Sunday, August 07, 2011
Reading Mother Teresa--XVII
We baptized our firstborn, our daughter, in Arizona, where we lived at the time, a thousand miles from either grandparent; so an old retired preacher and his wife told us they would be there and take the traditional grandparents' role, which meant, among other things, Mrs. Verduin said, taking the baby out should she get fussy. Rev. and Mrs. Leonard Verduin were "snowbirds" we came to meet and love, and their participation in our daughter's baptism was something I will never forget.
Verduin was born and reared in a tiny Dutch-American colony right there on the Rosebud Reservation, and I'll always remember the stories he used to tell about that childhood out there in all that open land among the Brule Sioux.
But then, there are lots of things I won't forget about Rev. Leonard Verduin, and maybe most basic because most useful to me was his singular insistence that the real, honest-to-God truth is never circular, that is, it never has just one center. Instead, it's always elliptical--it always has two centers, never one. For instance, Jesus Christ was both God and man. How is that possible? I don't know--it just is, or it isn't true at all. Or this: freedom of speech means I can write anything I want; well, not just anything. If I publicly sling slimy river mud at someone and it's a downright lie, then my writing what I did is a bloody, muddy sin, if not a crime. There is no such thing as total freedom of speech here or anywhere; even freedom has limits. Thus, my old friend would say, truth always has two centers.

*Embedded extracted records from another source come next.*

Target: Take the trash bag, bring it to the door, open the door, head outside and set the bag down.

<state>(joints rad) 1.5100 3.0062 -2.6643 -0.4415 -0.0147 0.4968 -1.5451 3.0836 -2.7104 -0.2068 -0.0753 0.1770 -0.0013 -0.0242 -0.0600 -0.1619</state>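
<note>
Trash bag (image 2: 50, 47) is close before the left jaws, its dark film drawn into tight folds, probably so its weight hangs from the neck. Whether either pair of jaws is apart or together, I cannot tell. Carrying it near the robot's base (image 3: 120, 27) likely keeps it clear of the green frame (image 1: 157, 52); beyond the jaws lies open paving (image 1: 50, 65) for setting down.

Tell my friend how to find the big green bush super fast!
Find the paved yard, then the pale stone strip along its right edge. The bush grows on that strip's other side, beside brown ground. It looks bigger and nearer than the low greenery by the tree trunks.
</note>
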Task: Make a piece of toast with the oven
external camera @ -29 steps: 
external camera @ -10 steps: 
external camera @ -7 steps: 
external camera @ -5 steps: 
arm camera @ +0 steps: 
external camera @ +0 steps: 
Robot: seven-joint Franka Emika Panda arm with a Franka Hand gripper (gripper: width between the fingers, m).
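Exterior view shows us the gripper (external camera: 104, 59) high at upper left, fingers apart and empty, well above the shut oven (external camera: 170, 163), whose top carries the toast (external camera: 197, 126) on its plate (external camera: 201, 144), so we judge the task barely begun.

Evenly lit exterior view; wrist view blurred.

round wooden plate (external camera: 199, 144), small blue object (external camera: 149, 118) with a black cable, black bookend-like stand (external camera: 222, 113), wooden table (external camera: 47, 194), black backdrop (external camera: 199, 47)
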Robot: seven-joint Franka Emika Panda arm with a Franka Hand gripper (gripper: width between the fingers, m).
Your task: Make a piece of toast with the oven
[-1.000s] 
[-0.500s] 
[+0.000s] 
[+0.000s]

I thought of Verduin this morning when reading Mother Teresa, who confesses her own exhaustion on the streets of Calcutta. "It does not go easily when one has to be on one's feet from morning until evening," she tells her mentor and friend in a letter. "But still, everything is for Jesus," she writes; "so like that everything is beautiful, even though it is difficult."
That seems paradox, "a seemingly true statement or group of statements that lead to a contradiction or a situation which seems to defy logic or intuition." What's beautiful is what's difficult.
But then, maybe it isn't paradox at all. After all, I don't think I was raised to think it might be. When I was a kid, we used to sing, "I'd rather have Jesus than silver and gold" and a host of other things that promised joy from suffering or beauty in tribulation. Seems to me the only extended sermon we have recorded of Christ's is the one that offers a tablet full of such promises: "blessed are the poor in spirit, the meek, the merciful. . . "
Why do I think it's paradox? Maybe because I'm a veteran of a gadzillion ads--on print and screen and wherever else--always, always, always promise something else altogether. And all those ads have changed me to believe to believe in skin cream and Caribbean cruises and the glories of twin-bathtub cialis.
And I've believed it? Is that why?
How can anything be both difficult and beautiful?
Maybe, this morning, that I see her claim as paradox is a mark of how far I've strayed from the truth I learned as a child.
Really, what she says is nothing more than biblical truth.
I'm the one full of mud. Shine on me, Lord. Shine on me.